Is this behavior also seen in other streaming frameworks like spark streaming 
running on YARN.

From: Bobby Evans [mailto:ev...@yahoo-inc.com]
Sent: Wednesday, May 27, 2015 9:07 AM
To: Jeffery Maass; user@storm.apache.org
Subject: Re: Status of running storm on yarn (the yahoo project)

Mesos is very similar to YARN.  It is a resource scheduler.  Storm in the past 
had support for mesos, through a separate repo

https://github.com/nathanmarz/storm-mesos

it might still work with the latest versions of storm.  I don't know.  The 
concept here is that there was a special layer installed that would look for 
when the cluster had outstanding requests and not enough resources to meet 
those requests.  It would then request that many resources from mesos, launch 
supervisors on those nodes and let the scheduler do the rest.  It works quire 
well for elasticity at a small scale, or when you have a lot more network 
bandwidth than you need.  The problem is if mesos, or YARN, or open-stack, or 
EC2, or ... collocates your storm topology with some big batch job that 
suddenly saturates the network for a few seconds to a min heartbeats could 
start to time out, traffic would not flow from one worker to another, etc.  For 
some topologies all you do is tune your timeouts so workers don't get shot and 
relaunched too frequently and live with the noise from other stuff happening on 
the network.  For us though we have some very tight SLAs, if the data is 5 
seconds old throw it away I cannot use it any more.

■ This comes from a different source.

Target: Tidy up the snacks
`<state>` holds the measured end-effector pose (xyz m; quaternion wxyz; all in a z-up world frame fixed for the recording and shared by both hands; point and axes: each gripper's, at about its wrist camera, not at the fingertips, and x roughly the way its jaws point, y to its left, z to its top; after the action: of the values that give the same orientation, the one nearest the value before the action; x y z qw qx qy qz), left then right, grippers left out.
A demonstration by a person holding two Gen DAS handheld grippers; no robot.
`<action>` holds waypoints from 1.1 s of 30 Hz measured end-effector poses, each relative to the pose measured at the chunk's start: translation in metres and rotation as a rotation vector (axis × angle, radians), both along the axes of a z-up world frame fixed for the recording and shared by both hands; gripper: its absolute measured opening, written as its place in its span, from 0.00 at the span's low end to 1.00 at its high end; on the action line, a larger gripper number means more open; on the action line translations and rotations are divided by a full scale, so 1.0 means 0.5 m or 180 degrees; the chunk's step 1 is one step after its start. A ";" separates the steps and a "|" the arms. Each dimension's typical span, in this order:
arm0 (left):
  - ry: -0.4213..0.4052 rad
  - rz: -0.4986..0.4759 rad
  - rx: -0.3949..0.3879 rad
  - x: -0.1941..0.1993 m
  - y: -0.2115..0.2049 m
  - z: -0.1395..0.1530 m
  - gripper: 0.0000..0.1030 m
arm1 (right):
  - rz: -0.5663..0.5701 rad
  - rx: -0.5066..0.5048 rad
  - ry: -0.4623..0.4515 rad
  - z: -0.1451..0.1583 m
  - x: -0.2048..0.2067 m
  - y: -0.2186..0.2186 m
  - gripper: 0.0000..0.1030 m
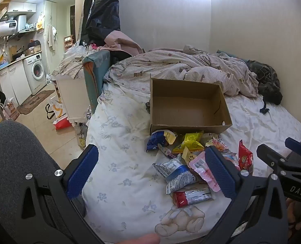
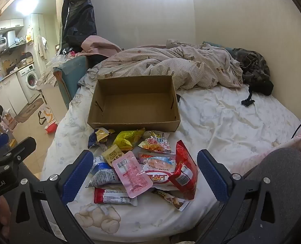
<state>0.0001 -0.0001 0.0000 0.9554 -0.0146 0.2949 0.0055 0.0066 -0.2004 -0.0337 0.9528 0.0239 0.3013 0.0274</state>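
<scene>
Lying with its long side across the bed, the cardboard box [image 2: 134,103] opens upward; left gripper [image 1: 150,174] and right gripper [image 2: 144,177] tilt downward over the snack packets [image 2: 138,162], jaws spread wide, grasping nothing.

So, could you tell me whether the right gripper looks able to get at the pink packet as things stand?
Probably yes. The right gripper is open and empty, and the pink packet lies on top of the snack pile on the bed, between the fingers' line of sight, with nothing covering it.
</scene>
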 end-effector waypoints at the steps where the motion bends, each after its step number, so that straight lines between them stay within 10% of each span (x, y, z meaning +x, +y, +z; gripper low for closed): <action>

My current goal with storm in this area is to have it be aware of the resources 
that your topology is using, the SLAs that it has, its desired budget for 
resources, how far over that budget it is willing to go,  Where it could 
possibly get other resources if needed (i.e. YARN, Mesos, Open Stack), and any 
other constraints it might have.  Storm would then take all of this into 
account and adjust the scheduling of your topology so that it can grow and 
shrink with the resources it needs to meet the SLAs it has, optionally taking 
some of those resources from other systems if needed.  This is still a ways 
out, but looking at the research that is being done in this area it should be 
doable in the next year or so.

- Bobby



On Wednesday, May 27, 2015 8:38 AM, Jeffery Maass 
mailto:maas...@gmail.com>> wrote:

I have heard Nathan Marz mention Mesos.
How is yarn / storm-yarn / slider-yarn different from Mesos?

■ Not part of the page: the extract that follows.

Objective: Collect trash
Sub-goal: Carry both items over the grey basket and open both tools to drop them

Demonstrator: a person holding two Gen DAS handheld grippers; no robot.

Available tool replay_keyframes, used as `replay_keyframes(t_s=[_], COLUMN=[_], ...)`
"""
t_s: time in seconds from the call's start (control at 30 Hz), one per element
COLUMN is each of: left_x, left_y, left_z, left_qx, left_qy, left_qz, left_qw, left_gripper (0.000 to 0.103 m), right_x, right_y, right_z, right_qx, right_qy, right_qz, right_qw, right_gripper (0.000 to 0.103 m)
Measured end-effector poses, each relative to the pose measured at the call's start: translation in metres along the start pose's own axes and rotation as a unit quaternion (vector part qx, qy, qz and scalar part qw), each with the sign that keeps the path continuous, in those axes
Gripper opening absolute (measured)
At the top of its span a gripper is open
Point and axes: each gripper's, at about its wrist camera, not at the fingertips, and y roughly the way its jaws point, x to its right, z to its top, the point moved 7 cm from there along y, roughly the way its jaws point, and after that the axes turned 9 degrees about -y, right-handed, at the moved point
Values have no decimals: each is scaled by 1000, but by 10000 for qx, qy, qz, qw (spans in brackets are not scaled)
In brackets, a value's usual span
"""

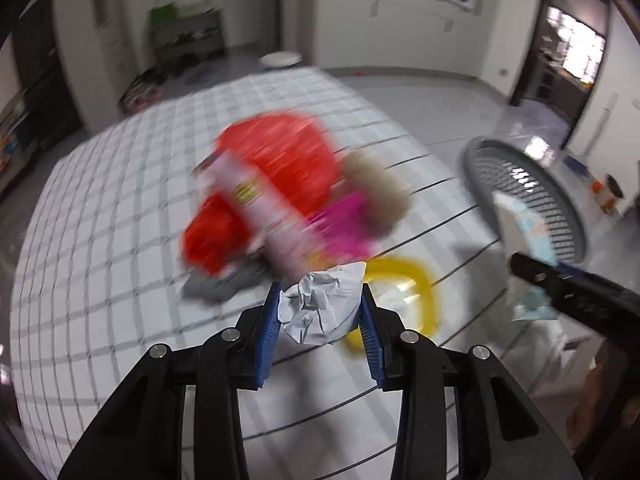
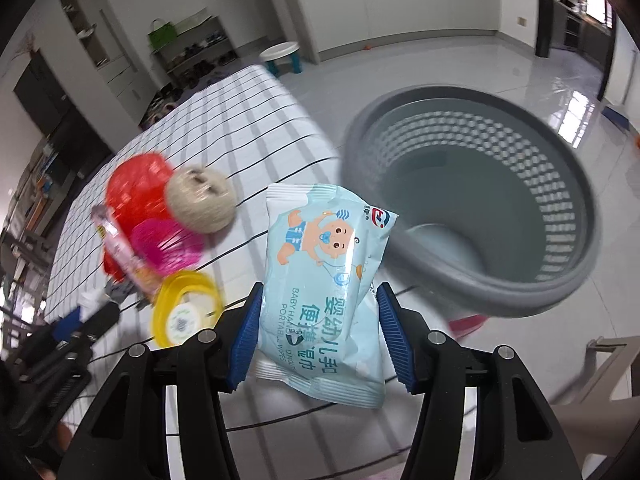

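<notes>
My left gripper [image 1: 320, 304] is shut on a crumpled white paper ball [image 1: 320, 306] and holds it above the checked tablecloth [image 1: 100, 220]. My right gripper [image 2: 320, 312] is shut on a light blue baby wipes packet [image 2: 324, 276], held above the table edge, next to the grey perforated basket [image 2: 472, 196]. The basket also shows in the left wrist view [image 1: 532, 196] at the right, with the right gripper [image 1: 536, 276] and its packet in front of it.
On the table lie a red plastic item [image 2: 136, 188], a pink item [image 2: 164, 244], a ball of twine [image 2: 200, 198], a yellow lid [image 2: 184, 304] and a pink wrapper tube [image 1: 256, 204]. The basket stands on the glossy floor beyond the table's right edge.
</notes>
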Motion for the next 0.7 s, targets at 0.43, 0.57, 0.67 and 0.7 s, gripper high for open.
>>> replay_keyframes(t_s=[0.43,0.57,0.67,0.7], left_x=[152,184,198,203], left_y=[49,87,107,116], left_z=[61,71,71,71], left_qx=[-149,-435,-570,-657], left_qy=[1016,1244,1373,1380], left_qz=[-1248,-1390,-1328,-1337], left_qw=[9869,9815,9799,9792], left_gripper=[38,40,41,41], right_x=[100,118,130,134], right_y=[-12,-7,0,2], right_z=[25,33,37,39], right_qx=[301,271,197,184], right_qy=[642,636,757,808], right_qz=[-684,-824,-821,-798], right_qw=[9951,9942,9935,9934], right_gripper=[54,54,54,54])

These are the links I found to Mesos:
https://github.com/mesos/storm
https://github.com/nathanmarz/storm-mesos
http://mesos.apache.org/

Thank you for your time!

+
Jeff Maass
linkedin.com/in/jeffmaass
stackoverflow.com/users/373418/maassql
+

On Wed, May 27, 2015 at 8:28 AM, Bobby Evans 
mailto:ev...@yahoo-inc.com>> wrote:
storm-yarn was originally done as a proof of concept.  We had plans to take it 
further, but the amount of work required to make it production ready on a very 
heavily used cluster was more then we were willing to invest at the time.  Most 
of that work was around network scheduling, isolation and prioritization, 
mainly in YARN itself.  There has been some work looking into this, but nothing 
much has happened with it.  At the same time 
http://slider.incubator.apache.org/ showed up and is now the preferred way to 
run Storm on YARN.  To get around the networking issues most people will tag a 
subset of their cluster, a few racks, and only schedule storm to run on those 
nodes.  Long term I really would like to revive storm on yarn, and integrate it 
directly into storm.  Giving storm and the scheduler the ability to request new 
resources with specific constraints opens up a lot of new possibilities.  If 
you want to help out, or if anyone else wants to help out with this work, I 
would be very happy to file some JIRA in open source and help direct what needs 
to be done.
- Bobby


On Wednesday, May 27, 2015 4:59 AM, Spico Florin 
mailto:spicoflo...@gmail.com>> wrote:

Hello!
I'm interesting in running the storm topologies on yarn.
I was looking at the yahoo project https://github.com/yahoo/storm-yarn, and I 
could observed that there is no activity since 7 months ago. Also, the issues 
and requests lists are not updated.
Therefore I have some questions:
1. Is there any plan to evolve this project?
2. Is there any plan to integrate this project in the main branch?
3. Is someone using this approach in production ready mode?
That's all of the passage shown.